About this recipe:This recipe calls for palm sugar (also known as jaggery). It's popular in Asian cookery and is usually made from cane sugar and coconut palm sap. If you’re unable to find palm sugar, substitute demerara or light muscovado sugar instead. This is from my book 'Special Cupcakes' which is full of exciting ideas with interesting ingredients and unusual flavours.
To make the cupcakes: Preheat the oven to 180ºC/350ºF/gas mark 4. Line a 12-cup muffin tray with paper cases.
Beat the butter, caster sugar and palm sugar together until creamy and evenly combined. Beat in the eggs a little at a time and then stir in the flour. Finally stir in the dried mango and milk or juice.

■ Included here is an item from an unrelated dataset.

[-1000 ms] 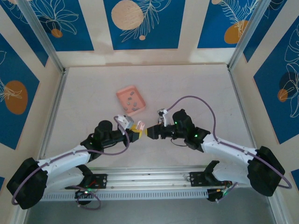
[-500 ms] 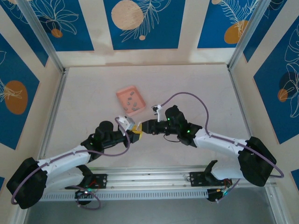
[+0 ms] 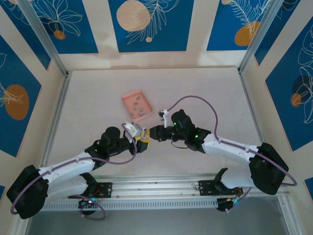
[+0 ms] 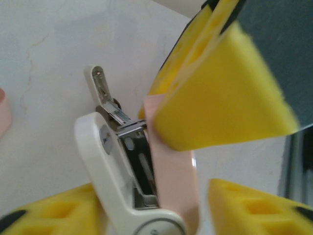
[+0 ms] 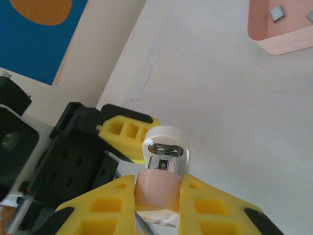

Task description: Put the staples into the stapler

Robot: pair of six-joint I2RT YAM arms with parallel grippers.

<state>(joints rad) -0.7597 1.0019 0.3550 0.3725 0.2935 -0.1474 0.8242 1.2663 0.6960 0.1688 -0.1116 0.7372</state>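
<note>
Several tiny grey metal staples [image 3: 138, 104] lie loose inside the shallow salmon-pink rectangular tray [image 3: 128, 100]. The tray sits flat on the pale table [image 3: 205, 93], a little beyond the spot where the two arms meet. In the right wrist view a corner of that tray [image 5: 281, 39] shows at the upper right, with two of the staples [image 5: 278, 13] resting on its floor. None of the staples is outside the tray in any view.

Between the arms, near the tray but apart from it, is the small white-and-pink stapler [image 4: 105, 161]. Its white top is swung away from the pink base, so the bare metal channel between them is exposed. From the right wrist, the stapler [image 5: 166, 143] is seen end-on, its rounded white tip framing a metal slot.

The right gripper [image 5: 157, 188] has its yellow fingers [image 5: 98, 215] pressed together on the pink base, one on each side. The left gripper [image 4: 151, 196] has its yellow fingers [image 4: 254, 205] standing apart with the stapler between them; the near one sits against the white top, while the other is clear of the pink base. From above, the left gripper [image 3: 141, 138] and right gripper [image 3: 152, 133] are tip to tip.
</note>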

Spoon the mixture into the paper cases and bake for 20–25 minutes or until a skewer comes out clean when pushed into the centre of a cake. Cool in the tray for 10 minutes before removing to a wire rack to cool completely.
To make the frosting, beat the butter until smooth, then gradually beat in the icing sugar and milk. Transfer half the frosting to another bowl and colour one half yellow and the other blue. Spread the icing over the cupcakes.
To decorate: Palm trees cut from green and brown sugarpaste icing, suns cut from yellow sugarpaste and yellow writing icing, sun umbrellas cut from coloured sugarpaste and black writing icing, palm sugar.